Even at this early hour, some residents ought to be trudging the path, off to open shops or check traps. Yet the expanse was empty.
Nearly.
Through the gap in the fence, Fi caught a heart-stopping glimpse of white skin against snow. Black antlers more twisted than wind-wracked pine boughs. A hairless, pantherine body.
Venom pooled in her stomach.
It was here. Verne’s Beast was here .
The derived daeyari was a nightmare in any setting, yet to see the creature stalking Nyskya’s main avenue, to watch its hollow red eyes sweep familiar windows and silent doorsteps, speared panic through Fi’s sternum. Not here.
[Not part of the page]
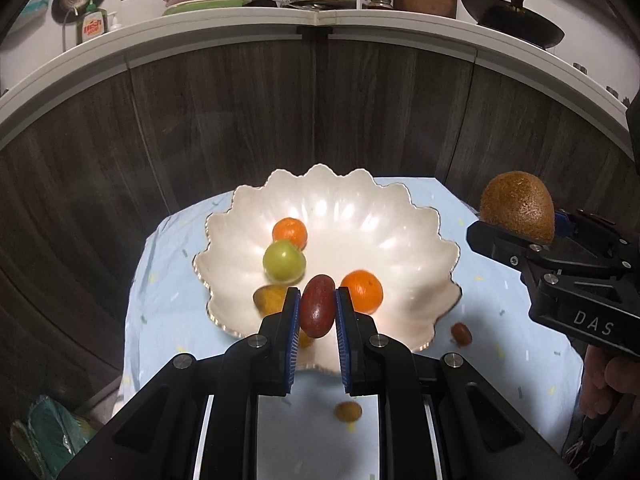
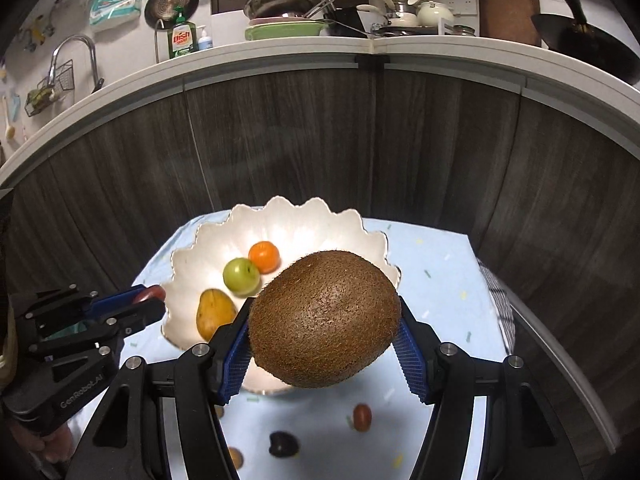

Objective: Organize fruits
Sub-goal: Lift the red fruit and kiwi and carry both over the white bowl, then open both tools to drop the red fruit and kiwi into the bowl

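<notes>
My left gripper [image 1: 317, 300] is shut on a small dark red oval fruit [image 1: 317, 312], held above the near rim of the white scalloped bowl [image 1: 400, 216]. My right gripper [image 2: 324, 320] is shut on a brown kiwi [image 2: 324, 318], held above the bowl's near right rim [image 2: 304, 210]. In the bowl lie two oranges [image 1: 290, 233] [image 1: 362, 291], a green fruit [image 1: 284, 261] and a yellow-brown fruit [image 2: 214, 314]. The right gripper with the kiwi [image 1: 518, 207] shows at the right edge of the left wrist view. The left gripper [image 2: 154, 300] shows at the left of the right wrist view.
The bowl stands on a light blue cloth [image 1: 500, 280]. Loose on the cloth are a small red fruit [image 2: 362, 417], a dark fruit [image 2: 283, 444] and a small brown fruit [image 1: 348, 411]. Dark wood cabinet fronts [image 1: 320, 112] rise behind, under a cluttered counter [image 1: 320, 16].
</notes>
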The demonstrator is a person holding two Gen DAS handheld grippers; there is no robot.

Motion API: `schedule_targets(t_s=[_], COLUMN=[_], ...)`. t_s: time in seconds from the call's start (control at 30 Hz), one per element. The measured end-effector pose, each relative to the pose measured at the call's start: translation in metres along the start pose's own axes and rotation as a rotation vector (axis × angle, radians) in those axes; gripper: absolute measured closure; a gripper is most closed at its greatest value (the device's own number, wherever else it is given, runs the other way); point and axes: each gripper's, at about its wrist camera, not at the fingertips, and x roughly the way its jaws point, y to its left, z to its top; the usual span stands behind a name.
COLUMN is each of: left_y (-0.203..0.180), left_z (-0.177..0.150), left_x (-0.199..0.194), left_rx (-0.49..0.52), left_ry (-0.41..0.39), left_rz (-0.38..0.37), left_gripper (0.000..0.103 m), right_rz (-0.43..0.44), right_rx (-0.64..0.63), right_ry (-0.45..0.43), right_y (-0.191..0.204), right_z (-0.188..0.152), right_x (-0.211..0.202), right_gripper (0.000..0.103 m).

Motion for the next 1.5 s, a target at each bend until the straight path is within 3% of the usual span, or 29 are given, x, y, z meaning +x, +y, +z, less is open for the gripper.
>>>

Not now , when all their preparations had been going so well.
“ Oyzen ,” Antal cursed, snarling at the sight of his deformed kin.
The creature didn’t come alone.
Astrid led the march, a crossbow propped on her shoulder, slow strides entirely too insolent for someone with an immortal Beast at her back. Yet the creature heeled to her like a trained hound: skeletal head hung low, steps measured to her pace.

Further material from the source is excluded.